[Stored data]
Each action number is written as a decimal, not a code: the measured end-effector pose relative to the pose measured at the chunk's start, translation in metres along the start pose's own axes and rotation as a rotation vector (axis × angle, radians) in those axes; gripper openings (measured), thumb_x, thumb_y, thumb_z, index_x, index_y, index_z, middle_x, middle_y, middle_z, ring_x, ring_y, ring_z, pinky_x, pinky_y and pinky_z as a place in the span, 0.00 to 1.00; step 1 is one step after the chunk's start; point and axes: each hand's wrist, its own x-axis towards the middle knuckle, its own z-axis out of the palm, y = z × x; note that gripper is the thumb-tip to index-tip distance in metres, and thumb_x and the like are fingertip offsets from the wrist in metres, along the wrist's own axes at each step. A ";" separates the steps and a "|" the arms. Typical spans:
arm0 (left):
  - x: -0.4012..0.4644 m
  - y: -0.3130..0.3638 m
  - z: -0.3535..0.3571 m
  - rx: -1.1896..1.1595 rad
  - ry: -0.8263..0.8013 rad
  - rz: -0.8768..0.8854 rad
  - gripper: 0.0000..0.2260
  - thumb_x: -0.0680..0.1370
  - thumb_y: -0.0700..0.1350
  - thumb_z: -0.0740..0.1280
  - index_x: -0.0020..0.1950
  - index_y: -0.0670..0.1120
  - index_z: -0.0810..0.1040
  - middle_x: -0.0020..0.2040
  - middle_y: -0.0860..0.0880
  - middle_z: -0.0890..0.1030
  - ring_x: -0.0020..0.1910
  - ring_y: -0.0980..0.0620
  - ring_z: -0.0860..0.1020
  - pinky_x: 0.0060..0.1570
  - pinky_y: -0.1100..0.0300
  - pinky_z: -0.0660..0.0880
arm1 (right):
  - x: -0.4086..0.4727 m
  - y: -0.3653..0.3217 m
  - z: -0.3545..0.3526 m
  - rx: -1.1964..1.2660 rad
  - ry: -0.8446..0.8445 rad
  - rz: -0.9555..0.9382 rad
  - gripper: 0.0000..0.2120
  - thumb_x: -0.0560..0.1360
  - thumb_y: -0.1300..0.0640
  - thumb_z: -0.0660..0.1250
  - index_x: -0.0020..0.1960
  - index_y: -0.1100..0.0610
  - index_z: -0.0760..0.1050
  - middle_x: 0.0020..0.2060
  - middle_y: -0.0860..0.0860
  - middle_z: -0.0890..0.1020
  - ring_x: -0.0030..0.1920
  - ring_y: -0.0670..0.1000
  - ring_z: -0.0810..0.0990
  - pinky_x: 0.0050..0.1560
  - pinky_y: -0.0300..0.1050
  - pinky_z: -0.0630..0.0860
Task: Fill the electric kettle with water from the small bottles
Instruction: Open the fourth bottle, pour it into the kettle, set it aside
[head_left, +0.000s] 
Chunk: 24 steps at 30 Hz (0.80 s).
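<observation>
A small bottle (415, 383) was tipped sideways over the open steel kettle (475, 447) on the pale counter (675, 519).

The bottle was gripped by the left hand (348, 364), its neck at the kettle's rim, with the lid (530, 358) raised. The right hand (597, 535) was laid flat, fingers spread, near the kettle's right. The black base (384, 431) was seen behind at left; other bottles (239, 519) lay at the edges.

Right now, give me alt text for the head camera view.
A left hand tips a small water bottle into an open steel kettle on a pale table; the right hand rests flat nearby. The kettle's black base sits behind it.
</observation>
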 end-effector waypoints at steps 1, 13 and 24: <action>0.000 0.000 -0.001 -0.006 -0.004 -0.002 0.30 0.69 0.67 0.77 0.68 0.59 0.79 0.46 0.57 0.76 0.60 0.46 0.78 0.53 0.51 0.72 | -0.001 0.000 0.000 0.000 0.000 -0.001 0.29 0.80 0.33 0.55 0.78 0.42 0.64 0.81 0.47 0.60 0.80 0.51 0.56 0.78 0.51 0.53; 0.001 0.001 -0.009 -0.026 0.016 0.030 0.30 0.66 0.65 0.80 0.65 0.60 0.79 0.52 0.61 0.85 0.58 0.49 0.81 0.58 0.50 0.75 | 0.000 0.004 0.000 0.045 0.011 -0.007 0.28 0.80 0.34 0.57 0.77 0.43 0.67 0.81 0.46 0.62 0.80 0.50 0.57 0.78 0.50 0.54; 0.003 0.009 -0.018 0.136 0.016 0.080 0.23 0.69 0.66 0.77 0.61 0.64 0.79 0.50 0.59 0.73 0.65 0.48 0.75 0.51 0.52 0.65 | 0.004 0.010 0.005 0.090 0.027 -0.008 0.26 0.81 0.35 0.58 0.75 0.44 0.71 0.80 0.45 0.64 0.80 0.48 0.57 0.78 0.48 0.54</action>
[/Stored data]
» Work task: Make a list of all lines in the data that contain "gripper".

» Reply to the task:
Each action number is written as a decimal, not a code: the measured end-effector pose relative to the pose measured at the chunk's start, translation in metres along the start pose's own axes and rotation as a rotation vector (axis × angle, radians) in those axes; gripper openings (measured), thumb_x, thumb_y, thumb_z, index_x, index_y, index_z, middle_x, middle_y, middle_z, ring_x, ring_y, ring_z, pinky_x, pinky_y and pinky_z as a place in the span, 0.00 to 1.00; step 1 is one step after the chunk's start; point and axes: each hand's wrist, its own x-axis towards the middle knuckle, its own z-axis out of the palm, y = z × x; note that gripper is the thumb-tip to index-tip distance in metres, and thumb_x and the like are fingertip offsets from the wrist in metres, along the wrist's own axes at each step. A ";" separates the steps and a "|" the arms. Typical spans:
  - gripper: 0.0000..0.2260
  - gripper: 0.0000..0.2120

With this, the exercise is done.